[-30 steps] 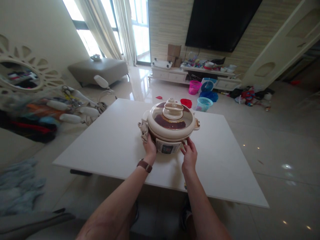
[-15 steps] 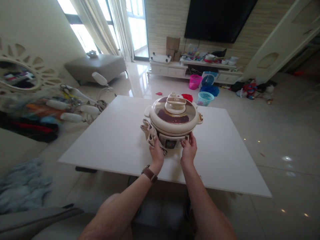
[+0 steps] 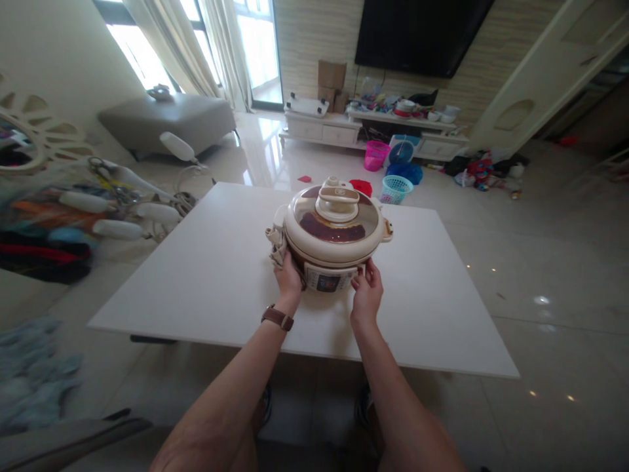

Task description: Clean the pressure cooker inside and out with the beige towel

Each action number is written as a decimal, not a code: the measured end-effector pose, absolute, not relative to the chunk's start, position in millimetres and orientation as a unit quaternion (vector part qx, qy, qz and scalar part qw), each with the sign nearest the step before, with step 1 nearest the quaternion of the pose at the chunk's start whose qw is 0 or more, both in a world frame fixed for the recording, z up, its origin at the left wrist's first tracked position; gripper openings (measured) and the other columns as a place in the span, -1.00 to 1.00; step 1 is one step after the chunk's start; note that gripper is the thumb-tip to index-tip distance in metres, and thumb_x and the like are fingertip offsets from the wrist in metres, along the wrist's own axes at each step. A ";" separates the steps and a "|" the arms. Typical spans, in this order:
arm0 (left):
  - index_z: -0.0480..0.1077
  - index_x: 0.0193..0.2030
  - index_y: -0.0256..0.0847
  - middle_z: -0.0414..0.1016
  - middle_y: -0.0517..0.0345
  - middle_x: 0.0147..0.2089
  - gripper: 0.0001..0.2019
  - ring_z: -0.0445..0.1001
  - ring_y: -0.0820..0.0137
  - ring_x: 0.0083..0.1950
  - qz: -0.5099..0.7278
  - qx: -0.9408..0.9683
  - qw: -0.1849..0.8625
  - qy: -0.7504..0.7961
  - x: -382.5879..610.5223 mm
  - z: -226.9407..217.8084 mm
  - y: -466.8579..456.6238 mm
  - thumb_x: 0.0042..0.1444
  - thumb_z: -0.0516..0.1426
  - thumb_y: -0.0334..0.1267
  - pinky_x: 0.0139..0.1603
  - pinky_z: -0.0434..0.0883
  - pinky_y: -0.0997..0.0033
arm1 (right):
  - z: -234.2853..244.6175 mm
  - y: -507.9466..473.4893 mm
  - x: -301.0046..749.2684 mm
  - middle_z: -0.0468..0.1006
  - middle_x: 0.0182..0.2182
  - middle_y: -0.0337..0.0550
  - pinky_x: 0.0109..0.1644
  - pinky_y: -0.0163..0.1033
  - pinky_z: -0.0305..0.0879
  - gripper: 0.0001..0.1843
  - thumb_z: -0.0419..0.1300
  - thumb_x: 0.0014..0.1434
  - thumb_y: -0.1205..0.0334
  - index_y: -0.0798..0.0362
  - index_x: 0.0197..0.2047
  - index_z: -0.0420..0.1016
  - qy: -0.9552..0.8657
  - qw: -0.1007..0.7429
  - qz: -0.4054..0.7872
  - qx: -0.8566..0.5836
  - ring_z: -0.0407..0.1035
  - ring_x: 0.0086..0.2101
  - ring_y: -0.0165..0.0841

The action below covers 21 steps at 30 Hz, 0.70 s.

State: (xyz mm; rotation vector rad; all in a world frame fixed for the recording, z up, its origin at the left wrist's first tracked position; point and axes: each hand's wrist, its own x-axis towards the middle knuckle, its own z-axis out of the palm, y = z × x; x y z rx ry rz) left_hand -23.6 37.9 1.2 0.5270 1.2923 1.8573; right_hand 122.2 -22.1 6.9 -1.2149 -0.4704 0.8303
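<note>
A cream electric cooker (image 3: 327, 269) with a dark control panel and a clear-windowed lid (image 3: 339, 231) stands on the white table (image 3: 417, 328). At its left side, my left hand (image 3: 289, 276) is closed on a crumpled beige cloth (image 3: 276, 248), pressing it to the cooker's body. My right hand (image 3: 367, 292) has its fingers curled against the front right of the base, just under the rim. Part of the fingertips on both hands is hidden by the cooker and cloth.
Beyond the table's far edge are a turquoise basket (image 3: 396, 190), a pink basket (image 3: 376, 156) and a low white cabinet (image 3: 319, 130) loaded with items. White padded arms of a stand (image 3: 118, 229) rise at the left. A grey bench (image 3: 171, 121) stands by the window.
My view has shifted slightly, so the table and room sit a little differently. My left hand and the cloth have moved further round the cooker's left side, while the right hand stays at its front.
</note>
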 end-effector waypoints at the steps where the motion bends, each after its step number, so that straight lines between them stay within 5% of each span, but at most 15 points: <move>1: 0.55 0.15 -0.16 0.53 -0.05 0.33 -0.68 0.42 0.23 0.43 0.739 0.209 0.386 0.511 -18.8 2.9 34.1 0.29 0.20 -0.19 0.49 0.30 0.16 | 6.7 -22.0 121.7 0.56 0.23 -0.08 0.08 -0.20 0.44 -0.30 0.22 -0.05 0.25 -0.07 0.22 0.53 -0.216 0.716 0.372 -0.550 0.46 0.17 -0.25; 12: 0.51 0.24 -0.19 0.44 -0.12 0.42 -0.58 0.37 0.19 0.47 0.722 0.193 0.390 0.538 32.0 3.3 -37.4 0.28 0.23 -0.17 0.52 0.24 0.18 | 10.8 -23.3 122.0 0.53 0.27 0.00 0.19 -0.10 0.42 -0.29 0.21 -0.02 0.14 -0.02 0.25 0.48 -0.228 0.700 0.373 -0.565 0.45 0.21 -0.21; 21: 0.54 0.19 -0.21 0.51 -0.08 0.35 -0.64 0.34 0.25 0.49 0.757 0.208 0.356 0.508 -8.4 7.4 18.9 0.29 0.20 -0.21 0.55 0.17 0.21 | 8.5 -22.0 121.6 0.53 0.28 -0.03 0.20 -0.12 0.40 -0.26 0.21 -0.05 0.16 -0.03 0.26 0.45 -0.218 0.702 0.391 -0.554 0.43 0.23 -0.23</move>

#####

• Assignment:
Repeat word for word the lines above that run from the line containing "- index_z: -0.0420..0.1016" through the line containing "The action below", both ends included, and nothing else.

• Response for this exercise:
  - index_z: -0.0420..0.1016
  - qy: -0.9552..0.8657
  - qw: -0.1007..0.7429
  - qz: -0.4054..0.7872
  - qx: -0.8566..0.5836
  - ring_z: -0.0407..0.1035
  - ring_x: 0.0086..0.2101
  - ring_y: -0.0165..0.0841

The action below covers 21 steps at 30 Hz, 0.70 s.

There is nothing further to add to the answer.